“Come Listen to a Prophet’s Voice: God’s Power Within You,” Friend, Jan. 2002, 2
We face giant temptations, but they can be overcome. President Gordon B. Hinckley names some of these giants and explains how we can defeat them.
Some years ago I spoke to the young men of the Church about overcoming the Goliaths in their lives. I would like to apply that same theme to all of us, for few of us do not have at least one Goliath to contend with. …
As you recall, the army of Israel under the leadership of King Saul was engaged in a deadly war with the army of the Philistines. One army [camped] on one hill, the other on an opposite hill, with a valley in between. Now, the Philistines had … a great giant of a man named Goliath of Gath. His height was six cubits and a span. … That would put him somewhere in the neighborhood of nine feet tall. What a basketball center he might have made!
Clad in his armor, he came down to the valley and called out to the army of Israel:
“Choose you a man for you, and let him come down to me.
“If he be able to fight with me, and to kill me, then will we be your servants: but if I prevail against him, and kill him, then shall ye be our servants, and serve us. …
“I defy the armies of Israel this day; give me a man, that we may fight together” (1 Sam. 17:8–10).
When Saul and the army of Israel looked at this giant and heard his chilling challenge, they were frightened because they had no one of their own of such [size].
Now, while all of this was going on, Jesse, David’s father, asked his young son to take some food to his three brothers in the army. When he arrived at the battleground, Goliath came out again, issuing the same challenge, which David heard. There was fear throughout the army of Israel. David, who was no more than a boy, said to the king (and I paraphrase his language): “King, why are you so afraid of this giant? I will go and fight him.”
Saul replied, “Thou art not able to go against this Philistine to fight with him: for thou art but a youth, and he [is] a man of war [trained] from his youth” (1 Sam. 17:33).
David then persuaded Saul to let him try. He told the king of how he had fought with a lion and a bear to save his father’s sheep and concluded by saying that the Lord would deliver him out of the hand of the Philistine. Saul … said to David, “Go, and the Lord be with thee” (1 Sam. 17:37).
Saul then placed armor on David until the boy could scarcely walk. David said to the king, “I cannot wear this,” and he took the armor off.
He then “took his staff in his hand, and chose him five smooth stones out of the brook, and put them in a shepherd’s bag which he had … ; and his sling was in his hand” (1 Sam. 17:40).
This stripling of a boy, with only a sling and five stones, and without any armor other than the armor of faith, went down into the valley to face Goliath.

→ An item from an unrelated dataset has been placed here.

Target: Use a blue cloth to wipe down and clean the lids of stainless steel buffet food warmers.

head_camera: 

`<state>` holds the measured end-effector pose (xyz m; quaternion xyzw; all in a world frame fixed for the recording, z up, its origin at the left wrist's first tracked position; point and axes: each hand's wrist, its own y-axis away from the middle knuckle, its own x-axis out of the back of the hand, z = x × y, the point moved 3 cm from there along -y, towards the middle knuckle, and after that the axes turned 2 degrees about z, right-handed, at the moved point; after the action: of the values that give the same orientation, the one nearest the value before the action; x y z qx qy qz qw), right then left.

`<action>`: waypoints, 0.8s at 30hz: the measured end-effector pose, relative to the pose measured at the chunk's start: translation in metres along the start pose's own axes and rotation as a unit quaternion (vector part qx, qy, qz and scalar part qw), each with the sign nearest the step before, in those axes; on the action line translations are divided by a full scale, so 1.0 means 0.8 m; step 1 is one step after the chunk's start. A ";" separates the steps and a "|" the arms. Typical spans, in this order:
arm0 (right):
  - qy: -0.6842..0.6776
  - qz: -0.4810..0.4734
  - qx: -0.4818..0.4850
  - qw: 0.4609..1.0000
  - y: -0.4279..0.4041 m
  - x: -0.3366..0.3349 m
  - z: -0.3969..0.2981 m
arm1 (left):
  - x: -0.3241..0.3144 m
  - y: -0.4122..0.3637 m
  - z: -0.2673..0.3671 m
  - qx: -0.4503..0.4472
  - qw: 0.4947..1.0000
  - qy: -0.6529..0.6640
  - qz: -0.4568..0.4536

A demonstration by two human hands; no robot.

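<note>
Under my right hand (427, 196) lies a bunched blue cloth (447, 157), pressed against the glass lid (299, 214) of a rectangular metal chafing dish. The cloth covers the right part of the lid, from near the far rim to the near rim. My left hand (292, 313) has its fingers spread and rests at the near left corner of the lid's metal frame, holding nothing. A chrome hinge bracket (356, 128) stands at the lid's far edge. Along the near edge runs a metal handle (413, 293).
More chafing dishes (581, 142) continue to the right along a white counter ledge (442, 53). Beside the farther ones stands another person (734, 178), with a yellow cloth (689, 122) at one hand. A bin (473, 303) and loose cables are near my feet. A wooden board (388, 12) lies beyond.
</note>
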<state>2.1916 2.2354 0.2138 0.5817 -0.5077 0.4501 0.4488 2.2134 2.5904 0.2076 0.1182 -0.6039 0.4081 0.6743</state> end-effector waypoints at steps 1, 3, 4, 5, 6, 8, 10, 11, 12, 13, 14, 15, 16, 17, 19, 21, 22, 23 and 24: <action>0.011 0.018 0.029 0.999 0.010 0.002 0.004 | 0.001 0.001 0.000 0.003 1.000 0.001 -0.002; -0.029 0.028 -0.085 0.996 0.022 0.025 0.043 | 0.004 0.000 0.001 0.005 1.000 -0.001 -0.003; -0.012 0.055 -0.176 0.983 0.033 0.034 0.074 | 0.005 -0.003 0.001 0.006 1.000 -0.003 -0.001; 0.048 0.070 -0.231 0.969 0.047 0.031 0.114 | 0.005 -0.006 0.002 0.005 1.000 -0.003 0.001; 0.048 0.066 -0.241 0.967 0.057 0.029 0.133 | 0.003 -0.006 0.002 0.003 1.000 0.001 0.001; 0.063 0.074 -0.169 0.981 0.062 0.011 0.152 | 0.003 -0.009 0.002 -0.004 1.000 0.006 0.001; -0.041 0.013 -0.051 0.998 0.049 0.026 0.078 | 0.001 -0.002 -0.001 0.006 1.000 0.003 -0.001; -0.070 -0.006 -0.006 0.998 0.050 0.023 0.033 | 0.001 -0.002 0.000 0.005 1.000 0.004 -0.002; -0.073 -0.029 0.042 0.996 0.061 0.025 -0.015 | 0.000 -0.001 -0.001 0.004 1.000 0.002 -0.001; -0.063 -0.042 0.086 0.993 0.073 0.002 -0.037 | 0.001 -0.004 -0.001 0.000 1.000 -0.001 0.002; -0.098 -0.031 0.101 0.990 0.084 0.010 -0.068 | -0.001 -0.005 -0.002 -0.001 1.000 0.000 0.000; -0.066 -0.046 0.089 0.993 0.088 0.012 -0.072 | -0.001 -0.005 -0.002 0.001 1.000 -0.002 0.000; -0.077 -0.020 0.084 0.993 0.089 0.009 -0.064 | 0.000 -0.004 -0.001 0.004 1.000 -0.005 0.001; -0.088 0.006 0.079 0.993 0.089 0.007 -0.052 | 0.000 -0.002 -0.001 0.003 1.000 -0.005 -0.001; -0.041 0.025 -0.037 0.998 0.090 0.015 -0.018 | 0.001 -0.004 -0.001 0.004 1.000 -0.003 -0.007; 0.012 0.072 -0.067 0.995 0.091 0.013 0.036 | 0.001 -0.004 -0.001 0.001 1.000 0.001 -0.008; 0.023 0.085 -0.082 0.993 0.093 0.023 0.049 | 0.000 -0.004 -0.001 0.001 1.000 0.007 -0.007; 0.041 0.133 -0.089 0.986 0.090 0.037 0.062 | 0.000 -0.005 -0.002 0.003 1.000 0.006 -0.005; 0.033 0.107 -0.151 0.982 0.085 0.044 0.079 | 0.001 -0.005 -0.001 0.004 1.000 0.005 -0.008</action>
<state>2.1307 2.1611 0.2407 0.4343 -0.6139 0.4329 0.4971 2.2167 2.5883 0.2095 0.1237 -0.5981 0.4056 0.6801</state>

“And when the Philistine looked about, and saw David, he disdained him: for he was but a youth. …
“And the Philistine said unto David, Am I a dog, that thou comest to me with staves?”
And Goliath swore at David, saying, “Come to me, and I will give thy flesh unto the fowls of the air, and to the beasts of the field.”
Then David spoke these great words: “Thou comest to me with a sword, and with a spear, and with a shield: but I come to thee in the name of the Lord of hosts, the God of the armies of Israel, whom thou hast defied.
“This day will the Lord deliver thee into mine hand; and I will smite thee, and take thine head from thee … that all the earth may know that there is a God in Israel.” (See 1 Sam. 17:42–46.)
That was brave talk for a boy who stood against a nine-foot giant.
In anger Goliath came at him. Then David, running toward the giant, “put his hand in his bag, and took thence a stone, and slang it, and smote the Philistine in his forehead, that the stone sunk into his forehead; and he fell upon his face to the earth” (1 Sam. 17:49).
I would like to apply this story to our lives. There are Goliaths all around us, hulking giants with evil intent to destroy. These are not nine-foot-tall men, but … evil things that may challenge and weaken and destroy us. Included in these are beer and other liquors and tobacco. Those who market these products would like to enslave you into their use. There are illegal drugs of various kinds. … This is a … giant web of evil.
There is pornography [bad pictures and stories in magazines, films, TV shows, and Internet sites]. … [These] giants … would like to ensnare you. …
But you need not fear if you have the slingshot of truth in your hands. You have been counseled and taught and advised. You have the stones of virtue and honor and integrity to use against these enemies. … When they challenge you, you can hit them “between the eyes.” … You can triumph over them by disciplining yourself to avoid them. You can say to the whole lot of them as David said to Goliath, “Thou comest to me with a sword, and with a spear, and with a shield: but I come to thee in the name of the Lord of hosts, the God of the armies of Israel, whom thou hast defied.”
Victory will be yours. There is not a person in this Church who needs to [surrender] to any of these forces. You are a child of God. You have His power within you to sustain you. You have the right to call upon God to protect you. Do not let Goliath frighten you. Stand your ground … , and you will be triumphant. …
When temptation comes your way, name that boastful, deceitful giant “Goliath!” and do with it as David did to the Philistine of Gath.